About the concern expressed by the Clerical and Commercial Workers Union (CCWU) over the New GPC's stance on pension benefits for its employees, the official of the Privatisation Board told Stabroek News that the matter was still under discussion and is expected to be settled shortly to the satisfaction of all concerned. The CCWU is one of two unions which represent the New GPC workers. The other is the Guyana Labour Union (GLU).

Stabroek News understands that the New GPC workers were covered by a pension plan which encompassed the old Bookers Group companies but as these were privatized some of them withdrew. Guysuco is one of the companies covered by the plan and some employers have complained that the contribution which they are required to pay to meet the projected $260 million deficit in the pension fund is not cost effective.
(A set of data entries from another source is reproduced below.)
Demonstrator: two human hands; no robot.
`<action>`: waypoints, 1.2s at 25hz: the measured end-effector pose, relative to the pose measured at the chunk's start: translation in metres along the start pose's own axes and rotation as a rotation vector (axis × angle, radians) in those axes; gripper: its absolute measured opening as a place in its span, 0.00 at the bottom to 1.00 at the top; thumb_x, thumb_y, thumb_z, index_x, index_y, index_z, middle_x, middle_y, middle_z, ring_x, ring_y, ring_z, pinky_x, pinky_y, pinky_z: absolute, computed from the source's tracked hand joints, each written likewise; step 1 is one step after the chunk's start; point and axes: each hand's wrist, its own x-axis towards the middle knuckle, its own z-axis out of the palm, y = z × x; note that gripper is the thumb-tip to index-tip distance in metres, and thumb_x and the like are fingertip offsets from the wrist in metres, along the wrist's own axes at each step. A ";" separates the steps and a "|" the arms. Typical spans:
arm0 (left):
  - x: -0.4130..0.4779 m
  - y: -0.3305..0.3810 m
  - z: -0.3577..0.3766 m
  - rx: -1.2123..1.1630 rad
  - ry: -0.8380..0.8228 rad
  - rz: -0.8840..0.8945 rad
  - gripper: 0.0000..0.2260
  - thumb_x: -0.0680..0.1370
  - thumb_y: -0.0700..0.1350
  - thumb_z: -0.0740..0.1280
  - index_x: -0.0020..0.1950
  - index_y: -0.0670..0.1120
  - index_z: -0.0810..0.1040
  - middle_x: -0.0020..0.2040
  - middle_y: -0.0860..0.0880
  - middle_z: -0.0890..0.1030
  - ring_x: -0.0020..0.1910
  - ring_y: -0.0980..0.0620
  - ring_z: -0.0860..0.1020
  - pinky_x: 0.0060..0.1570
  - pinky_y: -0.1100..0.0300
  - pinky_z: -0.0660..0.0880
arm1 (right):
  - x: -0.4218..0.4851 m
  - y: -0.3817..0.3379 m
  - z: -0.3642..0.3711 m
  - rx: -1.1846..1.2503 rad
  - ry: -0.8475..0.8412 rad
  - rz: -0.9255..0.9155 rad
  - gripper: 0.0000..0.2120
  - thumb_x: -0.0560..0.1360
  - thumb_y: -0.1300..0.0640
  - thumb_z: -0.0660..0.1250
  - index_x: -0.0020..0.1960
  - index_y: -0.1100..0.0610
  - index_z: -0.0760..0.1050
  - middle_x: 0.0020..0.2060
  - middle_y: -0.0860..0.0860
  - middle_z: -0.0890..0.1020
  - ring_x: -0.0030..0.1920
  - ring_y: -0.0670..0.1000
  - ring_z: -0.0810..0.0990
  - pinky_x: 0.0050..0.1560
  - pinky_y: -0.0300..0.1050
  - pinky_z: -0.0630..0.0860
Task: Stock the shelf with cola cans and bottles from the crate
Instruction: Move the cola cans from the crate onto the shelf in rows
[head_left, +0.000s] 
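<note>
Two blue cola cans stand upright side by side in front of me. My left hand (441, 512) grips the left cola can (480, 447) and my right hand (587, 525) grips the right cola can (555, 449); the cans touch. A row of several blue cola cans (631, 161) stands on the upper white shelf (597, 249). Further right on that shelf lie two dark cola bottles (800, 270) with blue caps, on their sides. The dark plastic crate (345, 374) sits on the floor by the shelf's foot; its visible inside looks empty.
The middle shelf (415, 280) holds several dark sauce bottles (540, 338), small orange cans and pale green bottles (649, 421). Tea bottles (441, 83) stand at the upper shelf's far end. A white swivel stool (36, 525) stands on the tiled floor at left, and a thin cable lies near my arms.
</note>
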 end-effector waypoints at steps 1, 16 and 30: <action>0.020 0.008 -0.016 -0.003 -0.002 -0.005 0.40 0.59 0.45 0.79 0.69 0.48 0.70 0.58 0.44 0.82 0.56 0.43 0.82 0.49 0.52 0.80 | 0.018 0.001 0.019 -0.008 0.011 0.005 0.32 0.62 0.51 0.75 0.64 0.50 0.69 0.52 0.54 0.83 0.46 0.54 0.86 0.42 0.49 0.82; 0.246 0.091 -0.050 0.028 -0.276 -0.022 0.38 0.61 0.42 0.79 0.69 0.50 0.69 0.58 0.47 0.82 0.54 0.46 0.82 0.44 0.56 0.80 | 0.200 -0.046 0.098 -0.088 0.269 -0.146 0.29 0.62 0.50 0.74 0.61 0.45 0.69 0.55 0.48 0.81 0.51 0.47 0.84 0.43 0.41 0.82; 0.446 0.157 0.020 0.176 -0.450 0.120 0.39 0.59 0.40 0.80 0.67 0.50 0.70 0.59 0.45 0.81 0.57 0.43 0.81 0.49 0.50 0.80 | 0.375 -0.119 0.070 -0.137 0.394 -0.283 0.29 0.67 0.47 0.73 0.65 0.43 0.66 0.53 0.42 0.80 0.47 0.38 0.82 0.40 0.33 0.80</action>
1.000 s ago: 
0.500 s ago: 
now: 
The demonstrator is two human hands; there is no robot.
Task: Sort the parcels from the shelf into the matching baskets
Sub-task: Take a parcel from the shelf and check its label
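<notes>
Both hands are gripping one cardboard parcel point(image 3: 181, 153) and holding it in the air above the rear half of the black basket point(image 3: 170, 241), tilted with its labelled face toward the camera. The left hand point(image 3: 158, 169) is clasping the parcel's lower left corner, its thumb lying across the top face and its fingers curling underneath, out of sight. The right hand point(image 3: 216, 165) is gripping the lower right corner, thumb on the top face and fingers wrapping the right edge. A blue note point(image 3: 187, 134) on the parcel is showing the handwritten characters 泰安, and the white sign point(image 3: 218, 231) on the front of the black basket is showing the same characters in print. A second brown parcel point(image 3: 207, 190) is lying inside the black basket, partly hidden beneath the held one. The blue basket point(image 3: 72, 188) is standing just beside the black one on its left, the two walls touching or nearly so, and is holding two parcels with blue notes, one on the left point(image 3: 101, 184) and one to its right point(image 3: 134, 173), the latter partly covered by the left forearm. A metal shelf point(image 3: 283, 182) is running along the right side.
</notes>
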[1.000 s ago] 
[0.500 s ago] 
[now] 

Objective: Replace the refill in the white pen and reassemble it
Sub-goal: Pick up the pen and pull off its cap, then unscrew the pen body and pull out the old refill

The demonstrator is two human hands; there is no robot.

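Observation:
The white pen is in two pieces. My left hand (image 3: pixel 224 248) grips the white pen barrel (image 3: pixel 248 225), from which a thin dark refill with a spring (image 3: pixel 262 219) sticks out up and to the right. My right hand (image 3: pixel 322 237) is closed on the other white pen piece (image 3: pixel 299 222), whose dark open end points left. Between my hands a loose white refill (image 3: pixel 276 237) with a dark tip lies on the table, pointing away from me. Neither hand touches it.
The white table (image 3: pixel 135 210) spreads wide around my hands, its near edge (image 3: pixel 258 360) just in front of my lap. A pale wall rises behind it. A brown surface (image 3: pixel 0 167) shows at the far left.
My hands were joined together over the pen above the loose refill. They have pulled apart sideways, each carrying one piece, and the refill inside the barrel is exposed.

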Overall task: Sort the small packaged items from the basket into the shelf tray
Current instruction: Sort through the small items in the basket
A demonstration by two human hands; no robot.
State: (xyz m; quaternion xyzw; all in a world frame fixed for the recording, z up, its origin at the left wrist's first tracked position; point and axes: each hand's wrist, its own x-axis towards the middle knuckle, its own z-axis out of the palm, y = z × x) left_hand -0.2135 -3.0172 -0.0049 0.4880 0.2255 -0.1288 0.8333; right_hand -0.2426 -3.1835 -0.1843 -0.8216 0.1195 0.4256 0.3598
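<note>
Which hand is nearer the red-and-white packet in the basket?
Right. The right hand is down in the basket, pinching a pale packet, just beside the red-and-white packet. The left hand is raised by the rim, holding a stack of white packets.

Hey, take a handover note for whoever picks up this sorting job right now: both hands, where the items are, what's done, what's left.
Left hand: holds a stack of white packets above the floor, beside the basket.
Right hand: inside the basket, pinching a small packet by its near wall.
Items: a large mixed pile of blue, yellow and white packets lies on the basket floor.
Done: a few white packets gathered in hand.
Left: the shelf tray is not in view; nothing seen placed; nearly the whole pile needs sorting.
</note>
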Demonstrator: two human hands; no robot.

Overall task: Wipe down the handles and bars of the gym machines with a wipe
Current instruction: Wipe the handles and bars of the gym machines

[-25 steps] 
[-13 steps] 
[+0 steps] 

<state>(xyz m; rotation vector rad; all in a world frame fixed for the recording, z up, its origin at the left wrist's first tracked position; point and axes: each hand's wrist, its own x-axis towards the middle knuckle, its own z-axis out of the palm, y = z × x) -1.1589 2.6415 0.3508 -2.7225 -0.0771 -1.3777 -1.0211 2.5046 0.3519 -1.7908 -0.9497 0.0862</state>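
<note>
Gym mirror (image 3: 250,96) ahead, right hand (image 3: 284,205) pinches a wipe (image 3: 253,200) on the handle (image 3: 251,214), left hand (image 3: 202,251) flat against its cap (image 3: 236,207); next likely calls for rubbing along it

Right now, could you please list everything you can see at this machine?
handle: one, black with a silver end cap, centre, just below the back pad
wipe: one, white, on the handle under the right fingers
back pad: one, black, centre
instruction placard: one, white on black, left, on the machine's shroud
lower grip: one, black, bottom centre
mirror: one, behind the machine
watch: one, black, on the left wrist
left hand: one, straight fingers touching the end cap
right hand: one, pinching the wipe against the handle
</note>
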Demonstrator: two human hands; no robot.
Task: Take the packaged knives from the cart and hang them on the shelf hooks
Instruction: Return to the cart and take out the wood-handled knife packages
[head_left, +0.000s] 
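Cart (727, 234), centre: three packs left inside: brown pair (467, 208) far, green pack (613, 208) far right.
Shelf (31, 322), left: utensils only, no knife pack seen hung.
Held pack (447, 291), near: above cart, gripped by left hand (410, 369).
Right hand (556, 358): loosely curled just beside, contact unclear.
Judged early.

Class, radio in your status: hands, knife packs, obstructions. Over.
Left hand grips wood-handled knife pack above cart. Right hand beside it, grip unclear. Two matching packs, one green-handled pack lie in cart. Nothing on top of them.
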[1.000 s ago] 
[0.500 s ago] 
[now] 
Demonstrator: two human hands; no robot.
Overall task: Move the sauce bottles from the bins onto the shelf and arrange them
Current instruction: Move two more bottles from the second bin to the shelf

Stabroek News understands that the New GPC management has been asked to come up with $32 million as its contribution towards defraying the deficit. Stabroek News has learnt that the New GPC has indicated its intention of withdrawing from the pension fund with effect from May 2000 and is to arrange coverage for the workers under another scheme. It apparently took this decision without the agreement of the unions which represent its workers.

In the meantime the company has agreed with the GLU the terms under which its members' contributions from that date would be repaid to them. Those payments have already been made. The company is yet to reach agreement with the CCWU which has enlisted the assistance of the Trades Union Congress.